Automating mass chest screening for tuberculosis (TB) requires segmentation and texture analysis in chest radiograph images (Bram, 2001). Several rule-based schemes, pixel classifiers, and active shape model techniques for segmenting lung fields in chest radiographs are described and compared. An improved version of the active shape model segmentation technique, originally developed by Cootes and Taylor from Manchester University, UK, is described that uses optimal local features to steer the segmentation process and outperforms the original method in segmentation tasks for several types of medical images, including chest radiographs and slices from MRI brain data. In order to segment the posterior ribs in PA chest radiographs, a statistical model of the complete rib cage is constructed using principal components analysis and a method is described to fit this model to input images automatically. For texture analysis, an extension is proposed to the framework of locally orderless images, a multi-scale description of local histograms recently proposed by Koenderink and Van Doorn from Utrecht University, the Netherlands. The segmentation and texture analysis techniques are combined into a single method that automatically detects textural abnormalities in chest radiographs and estimates the probability that an image contains abnormalities. The method was evaluated on two databases. On a 200-case database of clinical chest films with interstitial disease from the University of Chicago, excellent results were obtained in the area under the ROC Curve 50.99. The results for a 600-case database from a TB screening program are an encouraging area under the ROC Curve 50.82.
The aim of the Marco et al. (2004) study was to evaluate diagnostic accuracy provided by different statistical classifiers on a large set of pigmented skin lesions grabbed by four digital analyzers located in two different dermatological units.
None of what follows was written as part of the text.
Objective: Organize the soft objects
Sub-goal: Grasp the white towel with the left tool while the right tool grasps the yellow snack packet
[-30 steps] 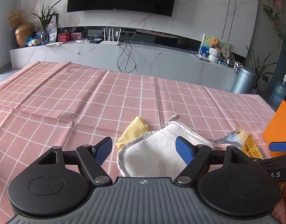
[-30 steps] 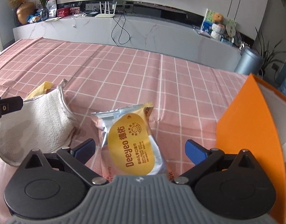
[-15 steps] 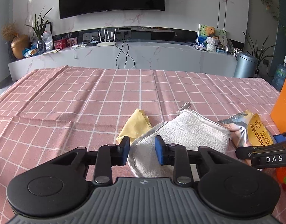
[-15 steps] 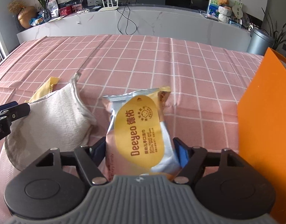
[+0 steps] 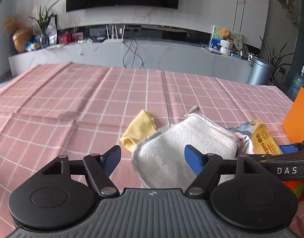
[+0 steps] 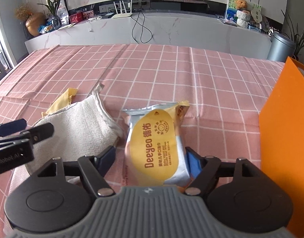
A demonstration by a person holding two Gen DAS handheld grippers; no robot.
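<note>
1. Left wrist view: our left gripper [image 5: 153, 155] is opening, its jaws wide and bare over the near edge of the white towel [image 5: 183, 144], which lies on the pink cloth [image 5: 76, 103]. The pads press nothing. If we close from here, we may pinch only the top layer, or catch the yellow cloth [image 5: 139, 129] tucked under the towel's far-left edge and drag both.

2. Same view: the right gripper's arm crosses just beside the towel's right side. We risk a knock if both hands move at once.

3. Right wrist view: our right gripper [image 6: 151, 158] straddles the wipes pack [image 6: 158, 146], jaws easing open. The right pad touches the pack; the left stands just off it. We judge that a lift now would let the slick pack slip or swing into the orange box [image 6: 281, 130] close on the right.
</note>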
Experimental Design: images of 391 melanomas and 449 melanocytic nevi were included in the study. The methodology was based on a linear classifier to identify a threshold value for a sensitivity of 95%, therefore, a K-nearest-neighbor classifier, a nonparametric method of pattern recognition, was constructed using all available image features and trained for a sensitivity of 98% on a large dataset of lesions. The obtained result on independent test sets of lesions for the linear classifier and the K-nearest-neighbor classifier produced a mean sensitivity of 95% and 98%, and a mean specificity of 78% and of 79%, respectively. They then suggested that computer-aided differentiation of melanoma from benign pigmented lesions obtained with DB-Mips is feasible and, above all, reliable. In fact, the same instrumentations used in different units provided similar diagnostic accuracy. Whether this would improve early diagnosis of melanoma and/or reduce unnecessary surgery needs to be demonstrated by a randomized clinical trial.